**What is expected:** Retype the data exactly, leaving nothing out.

:: Provided material ::

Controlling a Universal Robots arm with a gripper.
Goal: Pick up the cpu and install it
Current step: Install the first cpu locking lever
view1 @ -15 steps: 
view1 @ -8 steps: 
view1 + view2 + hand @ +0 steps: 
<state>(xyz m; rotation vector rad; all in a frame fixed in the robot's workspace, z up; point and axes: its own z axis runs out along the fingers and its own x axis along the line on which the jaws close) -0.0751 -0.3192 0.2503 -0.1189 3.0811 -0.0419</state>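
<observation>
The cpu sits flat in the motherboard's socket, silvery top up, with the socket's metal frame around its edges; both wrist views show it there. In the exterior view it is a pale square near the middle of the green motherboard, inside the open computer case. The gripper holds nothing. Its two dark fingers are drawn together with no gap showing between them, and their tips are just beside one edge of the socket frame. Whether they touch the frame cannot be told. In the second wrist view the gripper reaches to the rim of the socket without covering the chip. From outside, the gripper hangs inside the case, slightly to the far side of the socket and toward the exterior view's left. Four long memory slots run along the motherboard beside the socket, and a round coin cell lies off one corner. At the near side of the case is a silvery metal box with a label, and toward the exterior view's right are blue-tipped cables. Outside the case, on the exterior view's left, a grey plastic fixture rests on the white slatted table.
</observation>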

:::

**Your solution:**
Controlling a Universal Robots arm with a gripper.
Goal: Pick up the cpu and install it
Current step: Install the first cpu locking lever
view1 @ -15 steps: 
view1 @ -8 steps: 
view1 + view2 + hand @ +0 steps: 
<state>(xyz m; rotation vector rad; all in a frame fixed in the robot's workspace, z up; point and axes: its own z axis runs out along the fingers and its own x axis along the line on which the jaws close) -0.0751 -0.3192 0.2503 -0.1189 3.0811 -0.0419</state>
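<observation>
The cpu sits flat in the motherboard's socket, silvery top up, with the socket's metal frame around its edges; both wrist views show it there. In the exterior view it is a pale square near the middle of the green motherboard, inside the open computer case. The gripper holds nothing. Its two dark fingers are drawn together with no gap showing between them, and their tips are just beside one edge of the socket frame. Whether they touch the frame cannot be told. In the second wrist view the gripper reaches to the rim of the socket without covering the chip. From outside, the gripper hangs inside the case, slightly to the far side of the socket and toward the exterior view's left. Four long memory slots run along the motherboard beside the socket, and a round coin cell lies off one corner. At the near side of the case is a silvery metal box with a label, and toward the exterior view's right are blue-tipped cables. Outside the case, on the exterior view's left, a grey plastic fixture rests on the white slatted table.
</observation>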

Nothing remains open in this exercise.